Des exodes espagnols des années 1936 à 1960,
aux politiques d'accueil de l'Etat français, d'hier à aujourd'hui.
Geneviève
Dreyfus Armand, spécialiste de l'exil républicain espagnol, a fasciné
les 80 personnes présentes par sa magistrale présentation des différents
exodes qui ont eu lieu pendant la guerre d'Espagne de 1936 à 1939. Elle
a souligné la guerre d'extermination mené par Franco contre les
partisans de la République espagnole et de la démocratisation. Geneviève
a décrit aussi les différentes vagues migratoires avec leurs
spécificités, des années 1920 aux années 1930.
Si le Droit
d'asile existe depuis 1793, il est appliqué d'une manière très inégale
et arbitraire au gré des politiques économiques et sociales des
différents gouvernements. Le 14 avril 1938, le gouvernement Daladier
marque la fin du Front Populaire et entraîne une politique beaucoup plus
répressive envers les Réfugiés. En mai 1938, est mise en place la
Police des étrangers. Geneviève Dreyfus Armand a expliqué les
fluctuations des politiques envers les internés. Ils sont utilisés
d'abord comme main d’œuvre pour les travaux agricoles ou industriels,
puis enrôlés aux CTE, compagnies de travailleurs étrangers puis aux
GTE, groupements de travailleurs étrangers, participants à l'effort
guerre, et souvent le retour à l'enfermement pour ceux jugés très
dangereux parmi les Indésirables et renvoyés dans leur pays où ils sont
en danger !
Grégory Tuban, historien
référent sur le camp de concentration d'Argelès-sur mer, a enchaîné sur
le virage sécuritaire de 1938. On assiste alors à la pénalisation du
Droit des étrangers, avec assignation à résidence etc. Tous les
Espagnols ont été fichés dans un fichier central, qui sera récupéré par
les nazis. Mêmes modèles de fichiers, même fonctionnaires. Et une
tradition républicaine, on envoie les indésirables en Afrique du nord.

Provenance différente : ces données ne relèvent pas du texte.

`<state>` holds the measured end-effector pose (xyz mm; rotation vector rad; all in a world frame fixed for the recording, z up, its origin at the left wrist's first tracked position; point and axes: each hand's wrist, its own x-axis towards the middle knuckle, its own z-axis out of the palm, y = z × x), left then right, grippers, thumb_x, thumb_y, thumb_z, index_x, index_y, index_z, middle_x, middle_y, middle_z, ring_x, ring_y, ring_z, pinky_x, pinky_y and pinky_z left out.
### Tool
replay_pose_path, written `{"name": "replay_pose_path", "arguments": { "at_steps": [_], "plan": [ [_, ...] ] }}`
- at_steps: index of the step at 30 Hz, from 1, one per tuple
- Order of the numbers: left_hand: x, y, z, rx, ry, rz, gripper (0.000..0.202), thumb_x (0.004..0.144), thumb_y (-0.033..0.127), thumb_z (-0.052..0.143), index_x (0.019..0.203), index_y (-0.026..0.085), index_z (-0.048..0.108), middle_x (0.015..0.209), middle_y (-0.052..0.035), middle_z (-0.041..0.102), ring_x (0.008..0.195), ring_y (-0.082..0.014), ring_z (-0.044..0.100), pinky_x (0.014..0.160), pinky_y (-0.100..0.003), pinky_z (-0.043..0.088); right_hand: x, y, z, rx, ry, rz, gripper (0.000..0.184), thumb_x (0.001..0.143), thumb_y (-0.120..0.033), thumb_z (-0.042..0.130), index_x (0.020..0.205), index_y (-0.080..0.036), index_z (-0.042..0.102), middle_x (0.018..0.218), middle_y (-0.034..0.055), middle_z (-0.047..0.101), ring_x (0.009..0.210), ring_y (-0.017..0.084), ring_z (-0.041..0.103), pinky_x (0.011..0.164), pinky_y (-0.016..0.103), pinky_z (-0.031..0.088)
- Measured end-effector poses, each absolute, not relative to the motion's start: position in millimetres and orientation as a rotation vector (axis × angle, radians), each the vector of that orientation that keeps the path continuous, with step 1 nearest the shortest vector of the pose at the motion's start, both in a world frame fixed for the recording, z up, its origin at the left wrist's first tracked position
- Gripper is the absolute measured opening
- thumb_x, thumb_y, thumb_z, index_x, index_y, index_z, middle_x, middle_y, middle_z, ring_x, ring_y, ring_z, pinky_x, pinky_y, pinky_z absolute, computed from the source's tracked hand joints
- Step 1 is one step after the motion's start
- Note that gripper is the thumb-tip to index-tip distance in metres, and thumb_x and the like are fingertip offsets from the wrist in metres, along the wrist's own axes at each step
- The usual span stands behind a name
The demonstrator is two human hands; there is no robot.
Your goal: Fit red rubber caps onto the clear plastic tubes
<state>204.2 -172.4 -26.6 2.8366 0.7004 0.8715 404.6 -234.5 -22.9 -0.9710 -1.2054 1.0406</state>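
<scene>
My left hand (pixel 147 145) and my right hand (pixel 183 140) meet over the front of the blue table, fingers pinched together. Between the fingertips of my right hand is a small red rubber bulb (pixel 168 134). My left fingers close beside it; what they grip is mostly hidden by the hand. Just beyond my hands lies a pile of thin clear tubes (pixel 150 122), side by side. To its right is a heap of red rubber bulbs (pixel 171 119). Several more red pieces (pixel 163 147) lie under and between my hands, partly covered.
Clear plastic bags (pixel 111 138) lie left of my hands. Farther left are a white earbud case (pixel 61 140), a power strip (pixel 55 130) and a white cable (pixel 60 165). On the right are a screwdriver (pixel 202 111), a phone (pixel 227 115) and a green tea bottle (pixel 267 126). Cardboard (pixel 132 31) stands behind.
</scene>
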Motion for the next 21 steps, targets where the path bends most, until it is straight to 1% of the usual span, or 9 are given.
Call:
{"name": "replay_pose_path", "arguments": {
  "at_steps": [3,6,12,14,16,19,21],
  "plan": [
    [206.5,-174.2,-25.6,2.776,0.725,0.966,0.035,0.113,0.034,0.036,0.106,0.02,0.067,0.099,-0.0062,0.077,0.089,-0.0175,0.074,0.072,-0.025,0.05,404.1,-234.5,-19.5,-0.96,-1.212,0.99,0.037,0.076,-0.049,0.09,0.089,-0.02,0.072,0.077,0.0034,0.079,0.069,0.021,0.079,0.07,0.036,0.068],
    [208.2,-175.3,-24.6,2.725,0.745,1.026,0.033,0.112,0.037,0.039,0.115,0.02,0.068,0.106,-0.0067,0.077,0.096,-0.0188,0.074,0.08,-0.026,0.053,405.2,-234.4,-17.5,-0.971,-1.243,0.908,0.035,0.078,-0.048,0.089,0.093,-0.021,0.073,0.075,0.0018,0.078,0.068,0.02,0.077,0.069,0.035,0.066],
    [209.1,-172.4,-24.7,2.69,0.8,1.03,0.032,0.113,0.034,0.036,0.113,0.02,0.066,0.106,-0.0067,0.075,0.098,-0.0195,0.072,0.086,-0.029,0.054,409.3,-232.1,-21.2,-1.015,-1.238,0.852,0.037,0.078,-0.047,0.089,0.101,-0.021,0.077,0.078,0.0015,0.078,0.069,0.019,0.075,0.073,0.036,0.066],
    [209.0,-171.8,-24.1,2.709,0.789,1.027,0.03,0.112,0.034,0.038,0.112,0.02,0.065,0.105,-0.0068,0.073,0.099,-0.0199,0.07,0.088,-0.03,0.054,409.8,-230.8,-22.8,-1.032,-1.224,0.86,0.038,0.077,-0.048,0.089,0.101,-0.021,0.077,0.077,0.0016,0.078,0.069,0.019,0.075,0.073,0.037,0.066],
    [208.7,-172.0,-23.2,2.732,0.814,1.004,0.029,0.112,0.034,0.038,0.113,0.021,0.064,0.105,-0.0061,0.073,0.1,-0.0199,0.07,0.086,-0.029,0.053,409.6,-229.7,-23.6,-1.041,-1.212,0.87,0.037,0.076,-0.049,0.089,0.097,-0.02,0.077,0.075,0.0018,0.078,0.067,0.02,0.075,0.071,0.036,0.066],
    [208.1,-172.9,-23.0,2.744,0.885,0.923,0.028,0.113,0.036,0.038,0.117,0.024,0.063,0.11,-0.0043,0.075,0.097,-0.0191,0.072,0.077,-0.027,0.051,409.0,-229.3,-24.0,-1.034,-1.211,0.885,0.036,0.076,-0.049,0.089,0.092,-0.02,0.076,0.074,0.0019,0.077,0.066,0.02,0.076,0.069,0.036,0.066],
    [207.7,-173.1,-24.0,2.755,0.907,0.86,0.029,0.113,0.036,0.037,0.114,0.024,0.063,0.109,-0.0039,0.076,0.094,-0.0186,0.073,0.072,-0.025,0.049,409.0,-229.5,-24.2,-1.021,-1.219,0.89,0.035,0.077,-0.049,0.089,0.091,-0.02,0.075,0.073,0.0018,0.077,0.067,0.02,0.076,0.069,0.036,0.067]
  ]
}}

Fin 1943, fin de l'internement massif des étrangers en France sauf au
camp de Gurs. En 1944 De Gaulle autorise les préfets à interner les
personnes jugés dangereuses !
Odette Martinez
Maler, historienne, spécialiste des Républicains espagnols qui ont
continué la lutte anti franquiste sous Franco, comme son père. Elle a
décrit avec précision et passion le sort particulièrement dramatique des Guérilleros qui ont dû se battre pour avoir le statut de réfugiés
politiques. Arrestations, reconduites à la frontière, telle a été leur
sort , ils ont été reconnu comme résistant en 1949 et après comme
terroriste !
Annalisa Lendaro,
sociologue, s'est intéressée aux réfugiés d'aujourd'hui
particulièrement de la frontière italienne à Ventimille. Elle a parlé
de frontière biopolitique, outil de séparation entre 2 territoires,
outil de filtrage des populations, de bannissement et d'éloignement, de
hiérarchisation "d'indésirabilité". Les technologies d'identification
sont devenues très performantes et on ne lésine pas sur les moyens
financiers...Depuis 2015 l'union européenne protège leurs frontières
nationales et leurs prérogatives plutôt que le Droit d'asile : accords
UE/Turquie, mur en Hongrie, accord avec l'Autriche...On protège les
frontières plutôt que les hommes. Annalisa Lendaro met en avant le
concept d'hospitalité, comme éthique de soi-même contre les politiques
de L’état qui utilisent les menaces terroristes pour légitimer le
contrôle des étrangers demandeurs d'asile, en pratiquant le contrôle
d'identité au faciès. Elle oppose légalité et légitimité.
Petit aperçu très incomplet d'un colloque passionnant qui nous a alerté sur les continuités et les dérives de l’état répressif.